Keep every word of the listing and reproduce it exactly, but set aside any image found there.
***** Recorded information
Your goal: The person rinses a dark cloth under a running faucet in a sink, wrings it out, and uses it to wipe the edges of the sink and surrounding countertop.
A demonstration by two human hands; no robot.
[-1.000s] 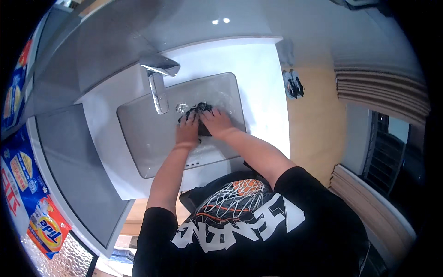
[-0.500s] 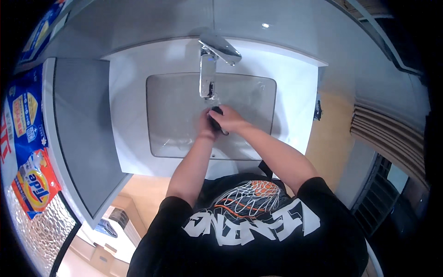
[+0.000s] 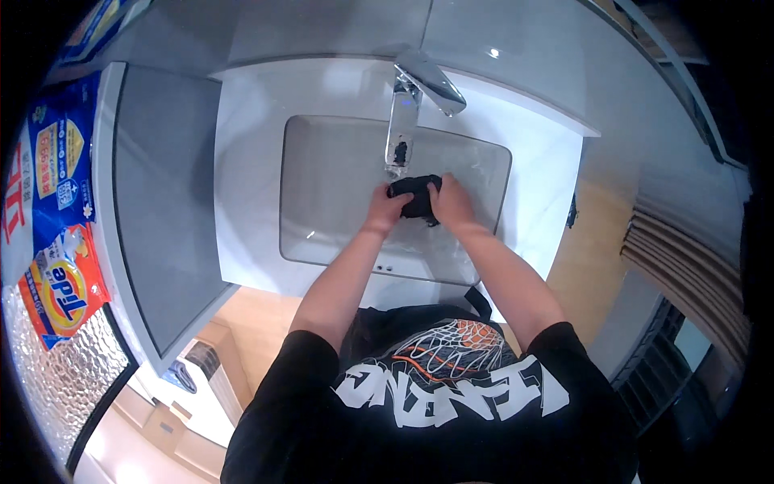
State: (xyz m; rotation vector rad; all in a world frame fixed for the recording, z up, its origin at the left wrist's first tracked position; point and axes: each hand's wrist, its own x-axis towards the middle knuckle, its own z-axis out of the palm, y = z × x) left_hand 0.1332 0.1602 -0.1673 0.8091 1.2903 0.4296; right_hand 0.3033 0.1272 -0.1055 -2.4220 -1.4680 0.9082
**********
§ **Final answer**
Your goal: The person rinses a dark cloth under a running faucet in a sink, wrings it out, and uses it to wipe the edges of the sink and surrounding countertop.
A demonstration by two human hands; no robot.
[-1.000s] 
[-0.500s] 
[+0.000s] 
State: (xyz m; rotation vector rad; all in a world frame fixed for the recording, z up, its origin at the left wrist's first tracked position; point and axes: each hand's wrist, its own x-axis towards the middle knuckle, its own z-axis out of the palm, y = z × x) left_hand 0.1332 0.1602 -0.1673 0.8091 1.2903 0.4296; right_hand 0.3033 0.1272 -0.1055 -2.4220 -1.4680 0.9082

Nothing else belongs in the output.